Voilà un point de vue partiel, non point méprisant mais curieux, qui ne prétend nullement être consensuel et qui irritera sans doute, mais cette exposition m’a donné l’opportunité de cristalliser les impressions (plutôt que des jugements péremptoires) que je ressens depuis deux ans et demi sur l’art de mon pays d’adoption.

 

Icône ou témoignage ? (Claudia Andujar)

Claudia Andujar, ST 2 O Extremo, série Reahu, 1974 76

Claudia Andujar, ST 2 O Extremo, série Reahu, 1974 76

en espagnol

N’ayant pu voir le pavillon de Claudia Andujar à Inhotim, je profite de son exposition aux Archives Photographiques de Lisbonne (jusqu’au 15 avril) pour découvrir son travail, dont je ne connaissais que quelques chamanes en transe (ci-dessus). Suissesse de père juif hongrois dont la famille disparut dans la Shoah, elle vint au Brésil en 1955, et, après divers travaux photographiques, elle découvrit les Indiens Yanomami en 1970 et les a photographiés pendant près de 15 ans, tout en militant pour la création d’une zone sanctuaire pour eux, fondant la Commission pour la Création d’un Parc Yanomami. Elle a développé une grande proximité avec eux, et cela se voit dans nombre de ses photographies : de l’anti-Salgado en quelque sorte.

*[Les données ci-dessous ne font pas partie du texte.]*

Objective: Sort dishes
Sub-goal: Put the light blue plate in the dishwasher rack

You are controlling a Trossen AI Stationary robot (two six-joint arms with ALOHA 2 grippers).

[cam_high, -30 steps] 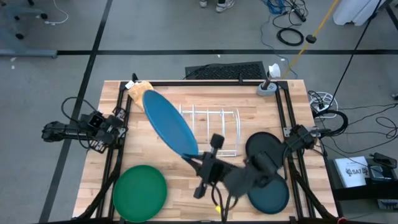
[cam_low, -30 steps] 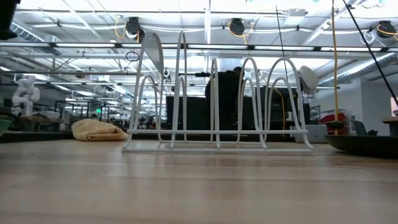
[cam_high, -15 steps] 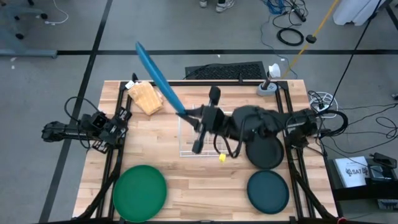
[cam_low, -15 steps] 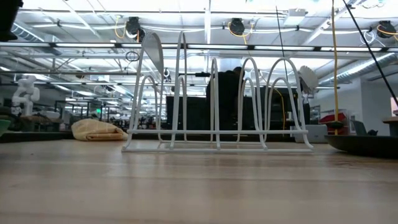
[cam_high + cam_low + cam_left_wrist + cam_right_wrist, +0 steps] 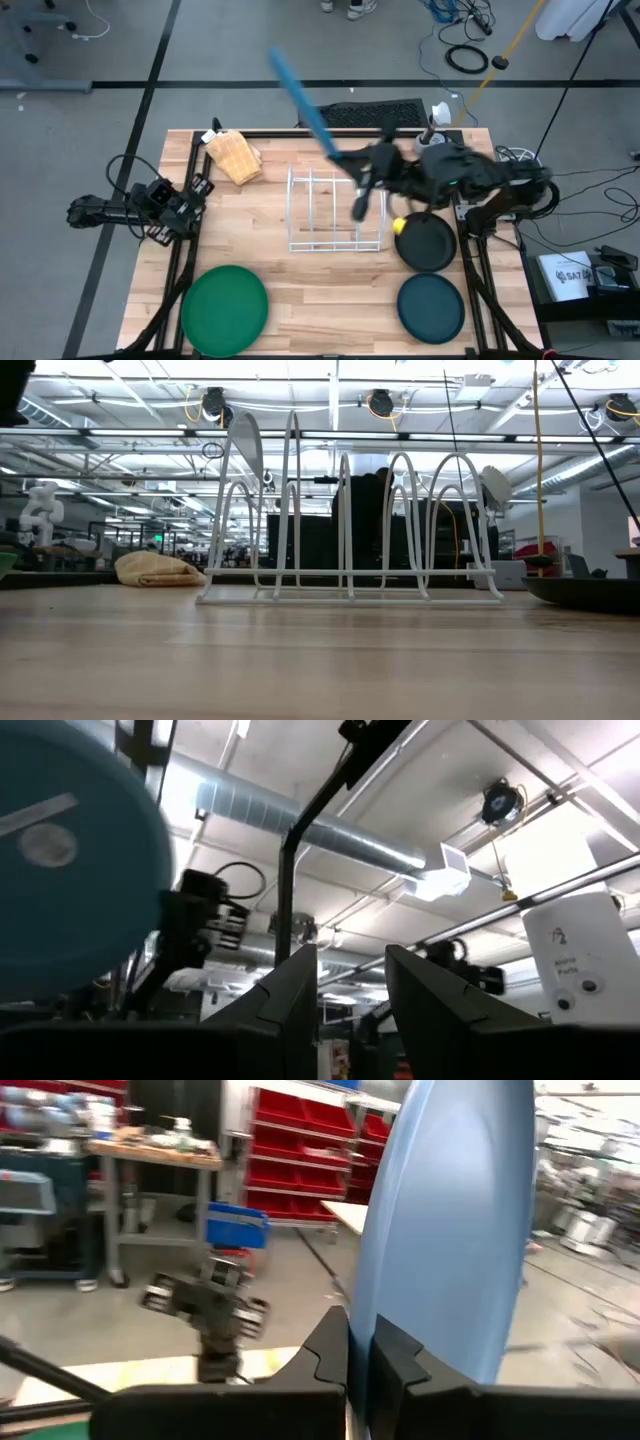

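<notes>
My right gripper (image 5: pixel 352 168) is shut on the large light blue plate (image 5: pixel 305 100), which it holds on edge high over the far side of the white wire rack (image 5: pixel 335 210). The plate also shows in the left wrist view (image 5: pixel 70 860). The green plate (image 5: pixel 225 310) lies flat at the near left. The black plate (image 5: pixel 428 245) and the dark teal plate (image 5: pixel 432 308) lie flat at the right. My left gripper (image 5: pixel 192 196) waits open at the table's left edge, and its fingers (image 5: pixel 290 1005) point up at the ceiling. My right gripper pinches the light blue plate's rim (image 5: pixel 372 1315) between its two fingers, one on each face. The fingers (image 5: pixel 335 1350) come from below and the table's right, slanting up. The plate stands on edge above the fingers, tilted toward the far left, lifted clear of rack and table.
A tan wooden block (image 5: pixel 235 155) lies at the far left corner and shows in the low view (image 5: pixel 155 570). The rack's wire loops (image 5: pixel 350 530) stand in the table's middle. A grey round base (image 5: pixel 430 142) sits at the far right. Black frame rails run along the table's edges.
My right gripper has gone from the table's near middle up and toward the far right, carrying the light blue plate. The plate has turned from nearly flat to standing on edge and now stands over the rack's far side.
</notes>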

Claudia Andujar, série Marcados, 1981 1983

Claudia Andujar, série Marcados, 1981 1983

A l’entrée de l’exposition se trouve la série la plus étonnante : des portraits en buste d’une dizaine d’Indiens, chacun porteur d’une étiquette avec un numéro. C’est en fait un travail documentaire pour une expédition médicale (les Indiens étant peu immunisés contre les maladies des Blancs), et, faute d’identité précise, il fut décidé (par elle ? par les médecins ?) de les numéroter. Ce sont des portraits amicaux, ouverts, décontractés, rien à voir avec le paternalisme colonial de la plupart des portraits d’indigènes (comme les Indiens d’Edward Curtis, ou les Nubas de Leni Riefenstahl), ni avec la sourde et fière hostilité des femmes algériennes de Marc Garanger, plutôt avec les Bédouins de Miki Kratsman, autres parias rejetés par l’ethnie dominante, mais on ne peut manquer de penser, devant ces pancartes numérotées (la série se nomme Marcados, Marqués) à l’identité judiciaire, mais surtout aux parents d’Andujar victimes de l’extermination des Juifs d’Europe. Ce travail était, à l’origine, purement documentaire, et ce n’est que plus tard qu’elle choisit de l’éditer, de le présenter comme une oeuvre d’art. C’est le travail le plus pur, le plus sec de l’exposition, et, à mes yeux, le meilleur.

Claudia Andujar, Espreguiçar 1, série Portraits, 1974 76

Claudia Andujar, Espreguiçar 1, série Portraits, 1974 76

En effet les autres photographies, si elles témoignent fort bien de la vie des Yanamomi, sont, pour la plupart, chargées d’une volonté esthétisante un peu trop évidente. Ces corps sont très beaux, et d’autres images, parfois en gros plans, montrent les attributs de parure ou de coiffure des Indiens, mais la pose, l’éclairage, la volonté marquée de rappeler les sculptures antiques, en font des icônes, plus que des témoignages. C’est un peu trop apprêté, je trouve.

Claudia ndujar, ST (O Illuminado), série Casa, 1974

Claudia ndujar, ST (O Illuminado), série Casa, 1974

De même, dans sa série sur les maisons, si une corbeille d’osier avec deux instruments est d’une beauté simplissime, beaucoup de photos des cases sont baignées d’une lumière sommitale, quasi artificielle, et ce pauvre gamin illuminé ressemble plus à un irradié ou à un extra-terrestre qu’autre chose. Cette hésitation entre témoignage et photographie que je qualifierai de néo-pictorialiste (même si elle n’en utilise pas les procédés) dérange le spectateur, tiraillé entre intérêt frustré et émerveillement béat. Dommage.